● Supplied data:
• • • •

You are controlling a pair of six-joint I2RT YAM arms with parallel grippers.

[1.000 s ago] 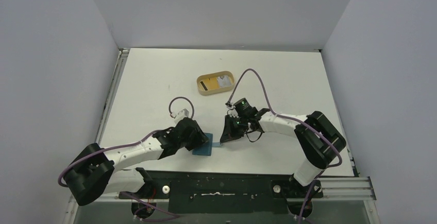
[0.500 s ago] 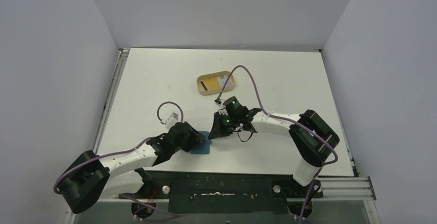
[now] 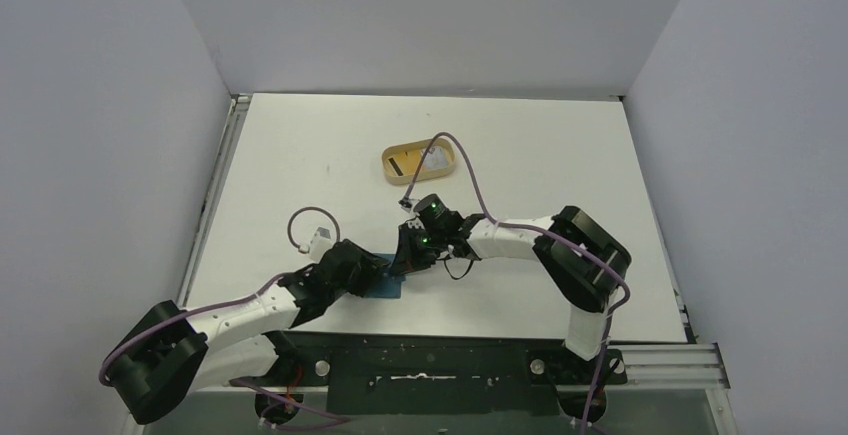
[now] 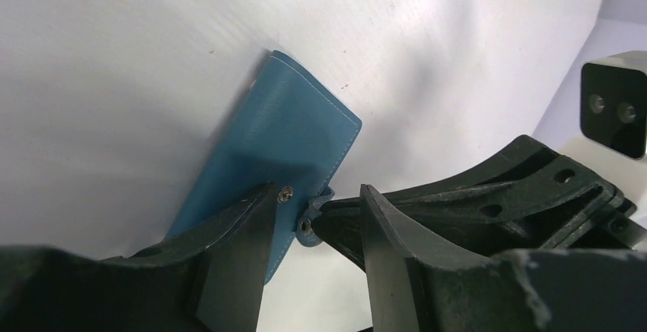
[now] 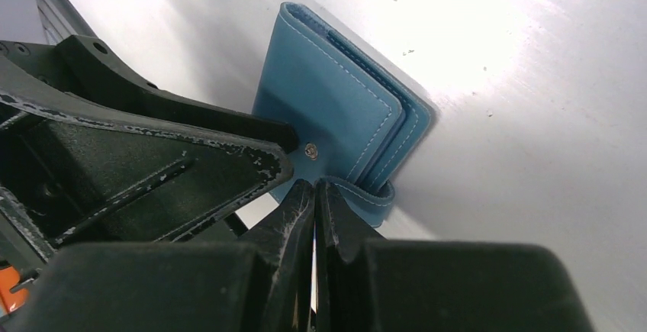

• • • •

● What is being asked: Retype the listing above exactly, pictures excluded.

● Task solution:
You are controlling a pair of six-joint I2RT YAM arms with parallel grippers.

[1.000 s ago] 
[0.500 s ago] 
[now] 
[now] 
[now] 

With that, the exercise is done.